La révélation d'une agression sexuelle que ce soit dans l'enfance ou à l'âge adulte n'est pas une donnée fréquente, puisque les trois quart des victimes féminines de viols ne dénonceront pas les faits. L'espace temporel entre la première victimisation et son dévoilement est long, permettant, et ce plus spécifiquement pour les enfants, que la situation se pérénise avec le risque que d'autres sujets deviennent des victimes. Il semble donc nécessaire d'insister sur l'importance d'un travail d'information auprès des jeunes enfants et des adolescents mais aussi en direction des adultes en situation civile et professionnelle afin de leur permettre de percevoir le poids que représente pour eux leur silence, qu'il est une source d'altération de leur devenir; que la culpabilité ou la honte dans laquelle ils s'enferment sont une protection pour l'agresseur qui permettent son impunité.

 

6 - Les conséquences des agressions sexuelles

On se heurte dans le domaine des conséquences des agressions sexuelles a une profusion de données. Ce qu'il convient de noter d'emblée c'est le polymorphisme des tableaux où l'on retrouve, dans l'anamnèse, soit des agressions sexuelles plus ou moins récentes, soit des plus anciennes, dans l'enfance. La question méthodologique que pose ce constat est de savoir si l'agression sexuelle récente ou ancienne présente un lien avec la pathologie constatée. Si un lien est avéré, par corrélation statistique par exemple, quelle est la nature de ce lien? En effet, ce n'est pas parce que l'on retrouve une agression sexuelle dans le passé d'un patient, qu'un lien existera entre celle-ci et la pathologie étudiée. Il conviendra donc d'être d'une grande prudence quant au maniement des données qui vont suivre, et ce d'autant plus que les chercheurs ne sont pas à l'abri (les chiffres étant laissés à l'interprétation de ceux qui les génèrent) des effets d'excitation du champ social, ce qui pourra influer sur leur lecture. Les études retenues, comme toutes celles servant de support à ce rapport,  présentent toutes un axe fortement objectif quant à leur méthodologie et à l'analyse des résultats.

 

6.1 - L'agression sexuelle actuelle : des conséquences psychiques immédiates

 

6.1.1 - Les symptômes traumatiques

La première des conséquences de l'agression sexuelle est d'ordre psychique s'apparentant aux symptômes de la névrose traumatique telle qu'elle fut définie au siècle dernier (Oppenheim, 1889) et dont le modèle fut enrichi par Ferenczi et Freud  dans le cadre de celui de la névrose de guerre (Ferenczi, 1918; Freud, 1919)  permettant de redéfinir un modèle de la névrose traumatique avec la dimension de la répétition (Freud, 1920). Ces travaux seront repris, sur le plan nosographique, par les cliniciens américains pour constituer le modèle du Post-Traumatic Stress Disorder (APA, 1994), le PTSD (Syndrome de Stress Post-Traumatique  ou encore Syndrome Secondaire à un Stress Traumatique, traduction préférée par J.-M. Darves-Bornoz, 1996).
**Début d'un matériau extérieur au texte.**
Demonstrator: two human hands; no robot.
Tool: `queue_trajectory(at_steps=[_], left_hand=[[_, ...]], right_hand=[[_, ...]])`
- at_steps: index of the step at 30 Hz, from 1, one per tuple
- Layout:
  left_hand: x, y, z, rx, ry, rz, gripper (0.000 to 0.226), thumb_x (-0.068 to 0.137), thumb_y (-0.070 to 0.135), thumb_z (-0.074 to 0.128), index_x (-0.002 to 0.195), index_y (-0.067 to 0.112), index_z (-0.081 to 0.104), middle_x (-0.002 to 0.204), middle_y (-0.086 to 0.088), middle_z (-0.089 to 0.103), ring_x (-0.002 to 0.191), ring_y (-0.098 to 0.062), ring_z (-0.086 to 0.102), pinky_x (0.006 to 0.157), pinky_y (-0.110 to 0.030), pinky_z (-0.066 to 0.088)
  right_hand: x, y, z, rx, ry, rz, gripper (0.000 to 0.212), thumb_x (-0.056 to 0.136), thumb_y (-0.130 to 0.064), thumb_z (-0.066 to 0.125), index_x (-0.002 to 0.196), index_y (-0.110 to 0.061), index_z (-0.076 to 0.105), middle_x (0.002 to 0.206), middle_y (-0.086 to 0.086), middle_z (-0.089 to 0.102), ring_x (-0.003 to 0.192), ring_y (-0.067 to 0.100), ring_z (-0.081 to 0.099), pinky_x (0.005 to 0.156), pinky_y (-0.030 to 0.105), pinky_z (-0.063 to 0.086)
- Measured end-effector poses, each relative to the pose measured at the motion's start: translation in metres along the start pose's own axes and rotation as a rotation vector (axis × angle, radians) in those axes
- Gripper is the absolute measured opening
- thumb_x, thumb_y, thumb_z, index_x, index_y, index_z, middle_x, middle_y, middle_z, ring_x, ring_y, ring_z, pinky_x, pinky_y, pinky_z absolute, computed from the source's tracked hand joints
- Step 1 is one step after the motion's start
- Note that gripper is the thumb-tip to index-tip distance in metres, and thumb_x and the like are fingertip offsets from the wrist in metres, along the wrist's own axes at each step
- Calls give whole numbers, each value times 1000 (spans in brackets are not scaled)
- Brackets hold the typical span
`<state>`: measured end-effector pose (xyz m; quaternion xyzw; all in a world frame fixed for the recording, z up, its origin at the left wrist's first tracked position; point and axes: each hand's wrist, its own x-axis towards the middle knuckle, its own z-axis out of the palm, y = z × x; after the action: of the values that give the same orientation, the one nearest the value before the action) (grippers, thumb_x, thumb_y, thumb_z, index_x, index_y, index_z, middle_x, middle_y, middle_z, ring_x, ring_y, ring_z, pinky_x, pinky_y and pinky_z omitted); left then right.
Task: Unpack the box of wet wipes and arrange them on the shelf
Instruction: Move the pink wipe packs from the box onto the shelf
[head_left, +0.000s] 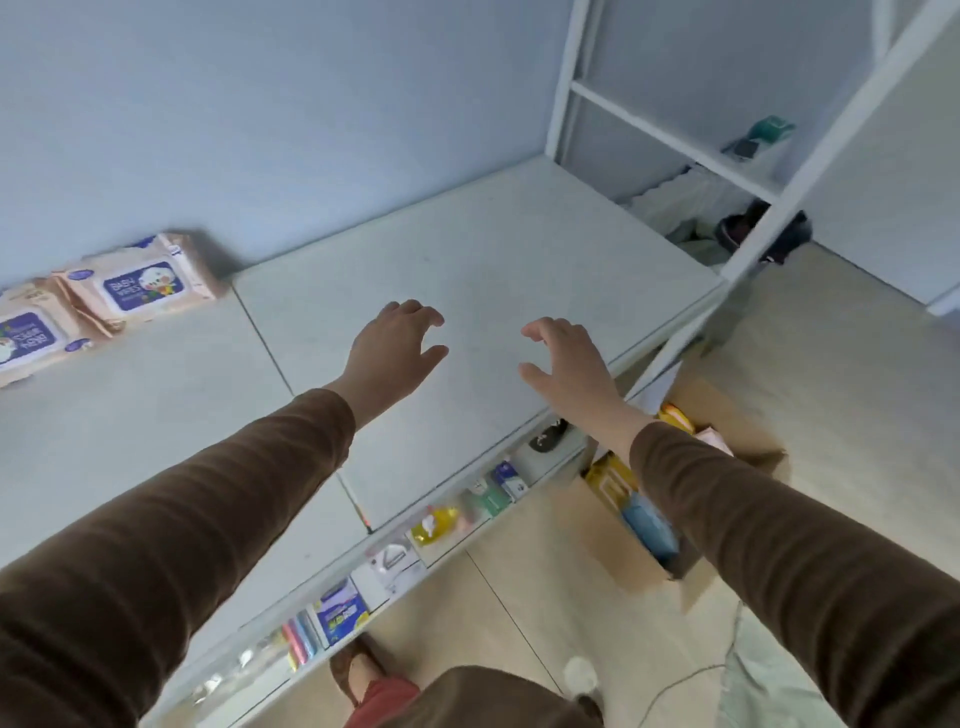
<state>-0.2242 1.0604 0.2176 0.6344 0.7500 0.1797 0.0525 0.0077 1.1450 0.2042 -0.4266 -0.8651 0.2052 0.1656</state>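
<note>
Both my hands hang over the top shelf (519, 249) with nothing in them. My left hand (397, 345) is spread with the fingers loosely curled, and my right hand (563, 358) is the same, thumb out, palm down near the shelf's front edge. Neither touches a pack.

Two packs of baby wipes (137, 283) lie at the far left of the shelf against the wall, one overlapping the other, well apart from my hands. Most of the shelf surface beside them is bare.

The cardboard box (722, 415) sits on the floor below and to my right, partly hidden by my right sleeve, and I can see yellow and blue packs (631, 499) inside it. So I judge the job is only just started: two packs placed, the rest waiting in the box
</note>
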Motion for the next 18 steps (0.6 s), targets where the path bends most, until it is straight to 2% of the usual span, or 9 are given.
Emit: queue_trajectory(at_steps=[6,10,13,18], left_hand=[[12,148,73,-49,-59,101,37,93,36,62,127,22,61,122,3,62,113,-19,53,89,-36,48],[26,220,121,-86,-121,113,35,94,32,60,128,23,60,123,3,60,114,-19,52,88,-36,47],[42,258,163,-101,-180,105,34,93,32,60,126,24,61,123,4,59,116,-19,51,88,-36,46],[74,295,246,-150,-308,108,34,93,32,62,126,22,61,123,1,61,115,-20,53,92,-35,48]], right_hand=[[-80,138,-72,-22,-14,103,36,91,-24,62,125,-16,54,122,3,57,116,22,49,96,40,45],[-106,220,-97,3,-17,208,38,92,-24,64,128,-21,53,126,-2,57,115,16,52,98,34,46],[-113,273,-107,41,-48,343,38,93,-27,64,130,-22,53,124,-8,56,108,3,49,88,25,43],[-114,360,-105,69,-134,517,42,90,-32,67,128,-18,56,115,-7,58,103,10,55,73,20,36]])
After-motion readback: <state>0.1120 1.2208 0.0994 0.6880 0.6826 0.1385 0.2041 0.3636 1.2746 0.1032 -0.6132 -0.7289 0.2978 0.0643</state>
Après une agression sexuelle on peut isoler deux autres syndromes, le syndrome traumatique dissociatif et phobique incluant des troubles somatoformes, des phobies spécifiques (agoraphobie) et des troubles dissociatifs ainsi que le syndrome traumatique de type limite. Ce dernier définit une altération de l'identité et de la personnalité, secondaire à la blessure narcissique induite par le viol (Darves-Bornoz, 1996, 2000). Sur des échantillons représentatifs nationaux, le risque de voir se développer un PTSD, après un viol, dans une population féminine semble compris entre 36% et 48% (Resnick et col., 1993; Foa, 1997).

 

6.1.2 - Le suicide et les conduites suicidaires

Le risque suicidaire fait partie du tableau des conséquences régulières des agressions sexuelles. Ce sont les femmes, plus que les hommes, qui présentent une sensibilité accrue à celui-ci. Quant aux tentatives de suicide elles sont de 3 à 4 fois plus élevées quand l'agression sexuelle a eu lieu avant l'âge de 16 ans (Davidson et col., 1996).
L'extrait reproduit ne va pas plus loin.